XIAP-mediated ROS suppression is dependent on NF-κB activation
Transcriptional control of key antioxidants, including the ones shown in Figure 4, are known to be directly upregulated by the nuclear transcription factor κB (NF-κB) activity.32 Furthermore, XIAP itself has also been shown to enhance NF-κB transcriptional activity in multiple cell types.33, 34, 35 Therefore, to assess the involvement of NF-κB in XIAP-mediated ROS suppression, we treated wtXIAP cells with JSH-23, a cell-permeable diamino compound that specifically inhibits NF-κB translocation to the nucleus, thereby barring its transcriptional activity.36 Data in Figure 5a demonstrate that JSH-23 treatment can reverse the ROS-suppressive effects of XIAP overexpression after H2O2 administration. We also observed that JSH-23 alone also causes an increase in ROS accumulation. This enhanced ROS accumulation coincided with decreased colony formation, reversing the effects of XIAP overexpression (Figure 5b).

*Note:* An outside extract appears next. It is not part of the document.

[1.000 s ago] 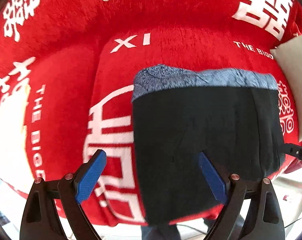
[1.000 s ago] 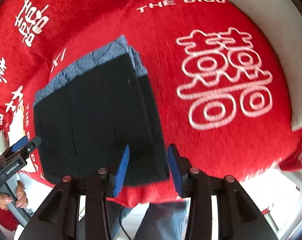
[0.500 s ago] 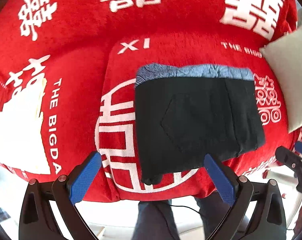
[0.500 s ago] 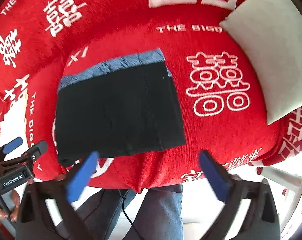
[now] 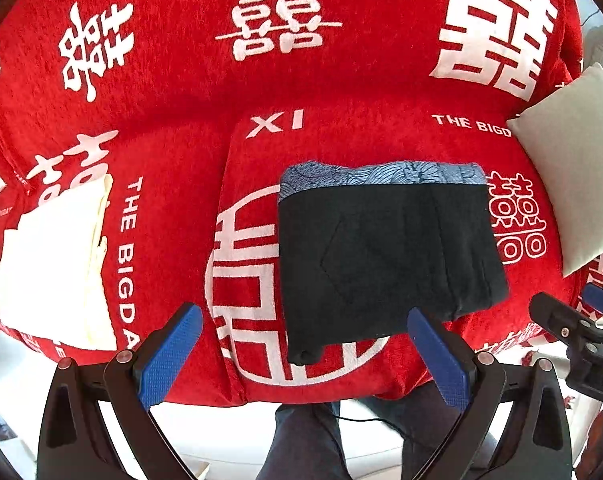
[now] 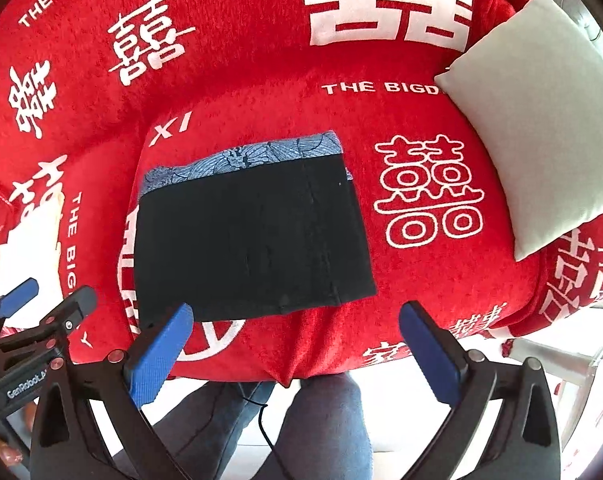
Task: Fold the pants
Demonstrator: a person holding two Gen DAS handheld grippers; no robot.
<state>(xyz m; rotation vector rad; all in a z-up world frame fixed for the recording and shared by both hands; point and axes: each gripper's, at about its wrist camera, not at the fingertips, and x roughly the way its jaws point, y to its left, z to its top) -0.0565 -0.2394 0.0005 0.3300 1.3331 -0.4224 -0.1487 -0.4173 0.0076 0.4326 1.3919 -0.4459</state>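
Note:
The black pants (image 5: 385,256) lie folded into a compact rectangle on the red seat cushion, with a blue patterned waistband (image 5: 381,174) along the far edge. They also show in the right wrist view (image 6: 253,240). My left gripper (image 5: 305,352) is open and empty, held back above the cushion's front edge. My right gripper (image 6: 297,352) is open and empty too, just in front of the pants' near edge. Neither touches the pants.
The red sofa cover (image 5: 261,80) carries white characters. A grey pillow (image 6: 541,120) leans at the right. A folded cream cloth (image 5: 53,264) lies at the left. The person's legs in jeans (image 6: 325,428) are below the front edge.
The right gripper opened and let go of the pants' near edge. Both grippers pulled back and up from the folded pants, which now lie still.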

XIAP itself has also been shown to enhance NF-κB transcriptional activity in multiple cell types.33, 34, 35 In Figure 5c, we reveal that overexpression of XIAP in SUM149 cells enhances NF-κB activation as indicated by increased p65 phosphorylation. To directly block XIAP-mediated NF-κB activation, we utilized a novel peptide modeled after the NRAGE protein repeat domain, which was previously shown to bind XIAP and inhibit its ability to activate NF-κB.37, 38 We found that NRAGE was able to decrease basal activation of NF-κB in SUM149 cells and that it also decreased p65 phosphorylation in wtXIAP cells, which exhibit even higher basal NF-κB activation (Figure 5c). The ability of NRAGE to decrease XIAP-mediated NF-κB activation also led to an increase in ADCC response compared with vehicle control (Figure 5d) similar to the effect seen after mutation of the caspase-binding domains in Figure 2f. This further corroborates that two different functional domains mediate the full effect of XIAP-driven suppression of ADCC.

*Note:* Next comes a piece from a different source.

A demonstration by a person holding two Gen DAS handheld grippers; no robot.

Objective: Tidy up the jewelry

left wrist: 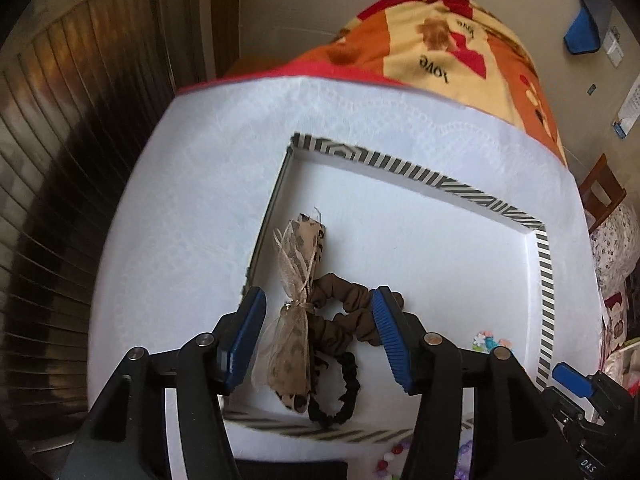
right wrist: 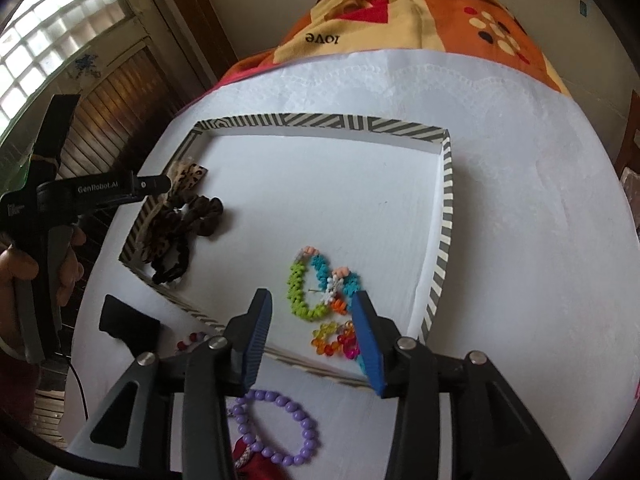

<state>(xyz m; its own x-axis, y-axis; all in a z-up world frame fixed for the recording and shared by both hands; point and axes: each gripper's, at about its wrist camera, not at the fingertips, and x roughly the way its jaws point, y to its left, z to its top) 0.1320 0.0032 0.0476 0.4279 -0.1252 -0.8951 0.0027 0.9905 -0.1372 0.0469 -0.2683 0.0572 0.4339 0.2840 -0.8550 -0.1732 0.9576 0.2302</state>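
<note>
Left gripper [left wrist: 320,336] stands wide over the leopard bow [left wrist: 298,308] and 2 scrunchies by the tray's [right wrist: 448,200] left wall, gripping nothing. Right gripper [right wrist: 316,336] stands open, empty, above the bead bracelets [right wrist: 320,292] near the tray's front edge.

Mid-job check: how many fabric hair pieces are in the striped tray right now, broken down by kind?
Leopard-print bow: 1
Scrunchies: 2 (brown scrunchie, black scrunchie)
Total: 3
</note>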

XIAP knockdown overcomes resistance to ADCC-mediated apoptosis
Finally, to confirm the relevance of XIAP in resistance to ADCC and suggest future therapeutic directions to restore ADCC sensitivity, we targeted XIAP expression directly using RNAi in the acquired therapy-resistant rSUM149 and rSUM190 cells. XIAP downregulation increased sensitivity of both rSUM149 (Figure 6a) and rSUM190 (Figure 6b) to ADCC-mediated apoptosis, suggesting that both inhibitors and targeted downregulation of XIAP can restore ADCC response in therapy-resistant cells, supporting the development of combinatorial strategies that target both the ROS-suppressive and caspase-binding functions of XIAP (Figure 6c).
A key challenge to successful cancer immunotherapy is the ability of tumors to evade killing by immune effectors (T cells, NK cells, monocytes, etc.). This has largely been attributed to impaired effector function in cancer-bearing individuals.39 It is also well recognized that the ability of immune effectors to induce cancer cell cytotoxicity is dependent on activation of the intrinsic and extrinsic apoptotic pathways.40 Therefore, we hypothesized that a critical means by which tumors evade killing by immune effectors is due to downregulation of apoptotic signaling. This is highly relevant in a hyperproliferative cancer that rapidly acquires apoptotic resistance such as IBC.41 The role of XIAP in reducing tumor cell sensitivity to immune-mediated killing was suggested by our recent studies in which apoptosis-resistant IBC cells, expressing XIAP through a translational stress response mechanism during acquisition of a drug-resistant phenotype,16, 20 were resistant to killing by antigen-specific cytolytic T cells compared with isotype-matched parental cells.21 In the present study, we show for the first time that ADCC-mediated cancer cell death, facilitated by monoclonal antibodies targeting epidermal growth factor receptors, is suppressed by tumor cell upregulation of XIAP.
Our results identify two distinct mechanisms (Figure 6c) by which XIAP attenuates ADCC-mediated lysis in IBC cells: one dependent on the ability of XIAP to bind caspases and the other mediated by the inhibition of ROS accumulation. We observed decreased ADCC-mediated lysis of apoptotic-insensitive IBC cell line variants that either endogenously express high XIAP or were engineered to exogenously overexpress wild-type XIAP. IBC cells expressing a variant of XIAP, with mutations at key amino acids necessary for caspase-binding, demonstrated resensitization to ADCC, whereas treatment of ADCC-sensitive SUM149 cells with a caspase inhibitor decreased sensitivity. These data demonstrate that direct binding of effector caspases by XIAP has a significant role in decreased ADCC-mediated apoptosis. Nonetheless, caspase binding did not account for the totality of XIAP’s ability to reduce the sensitivity of tumor cells to ADCC.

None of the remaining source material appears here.